Exercise:
Type the listing below out again exactly. No images.

Input for this task:
=-=-=-=-=

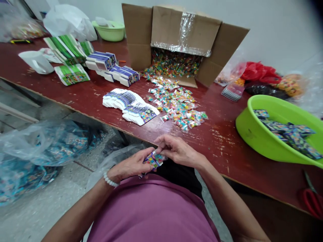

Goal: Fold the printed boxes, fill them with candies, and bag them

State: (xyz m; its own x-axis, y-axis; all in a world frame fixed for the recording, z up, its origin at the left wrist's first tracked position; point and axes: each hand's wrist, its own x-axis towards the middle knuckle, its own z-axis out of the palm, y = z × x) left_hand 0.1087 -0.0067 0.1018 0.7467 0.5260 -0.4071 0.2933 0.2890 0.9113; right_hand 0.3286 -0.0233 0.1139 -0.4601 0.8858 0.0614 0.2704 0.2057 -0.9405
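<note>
My left hand (133, 164), with a white bead bracelet at the wrist, holds a small printed packet (153, 160) near the table's front edge, above my lap. At the packet's upper right end, my right hand (175, 149) pinches with thumb and forefinger at something small, perhaps a candy sachet; it is too blurred to tell. Just beyond my hands lies a fanned row of flat printed packets (141, 112). To its right spreads a pile of clear sachets with colourful candy (179, 104), spilling from an open cardboard box (186, 30).
A green basin (242, 122) with filled packets stands at the right, red-handled scissors (311, 201) below it. Bundled green packets (72, 74), purple packets (124, 74) and a white mug (36, 62) are at the left. Plastic bags (47, 144) lie on the floor.
</note>
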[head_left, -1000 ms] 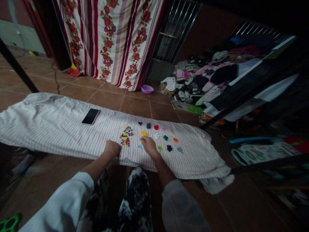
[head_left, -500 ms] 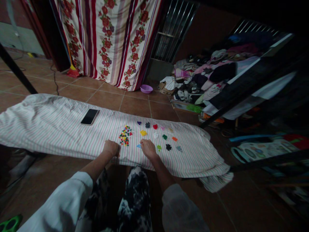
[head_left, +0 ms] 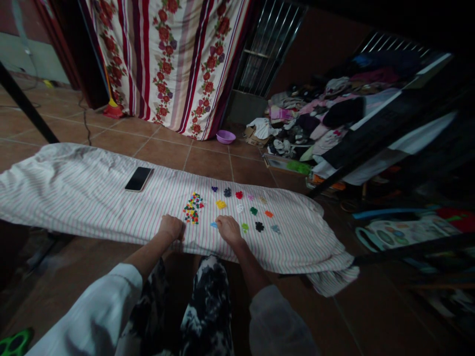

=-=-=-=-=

Response:
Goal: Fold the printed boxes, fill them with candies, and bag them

State: (xyz m; its own x-axis, y-axis; all in a world frame fixed for the recording, z up, its origin at the left wrist's first tracked position; point and axes: each hand's wrist, its own x-axis towards the middle knuckle, its own z-axis out of the palm, y = z × x) left_hand 0.1087 -0.0067 0.1018 0.7467 0.5260 -0.4071 0.2933 0.2890 0.9113; right_hand 0.3286 -0.0233 0.1139 -0.4601 0.8858 0.0614 0.2704 0.2057 -0.9405
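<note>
My left hand (133, 164), with a white bead bracelet at the wrist, holds a small printed packet (153, 160) near the table's front edge, above my lap. At the packet's upper right end, my right hand (175, 149) pinches with thumb and forefinger at something small, perhaps a candy sachet; it is too blurred to tell. Just beyond my hands lies a fanned row of flat printed packets (141, 112). To its right spreads a pile of clear sachets with colourful candy (179, 104), spilling from an open cardboard box (186, 30).
A green basin (242, 122) with filled packets stands at the right, red-handled scissors (311, 201) below it. Bundled green packets (72, 74), purple packets (124, 74) and a white mug (36, 62) are at the left. Plastic bags (47, 144) lie on the floor.
</note>
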[head_left, -1000 ms] 
[head_left, -500 ms] 
[head_left, +0 ms] 

This completes the requested output.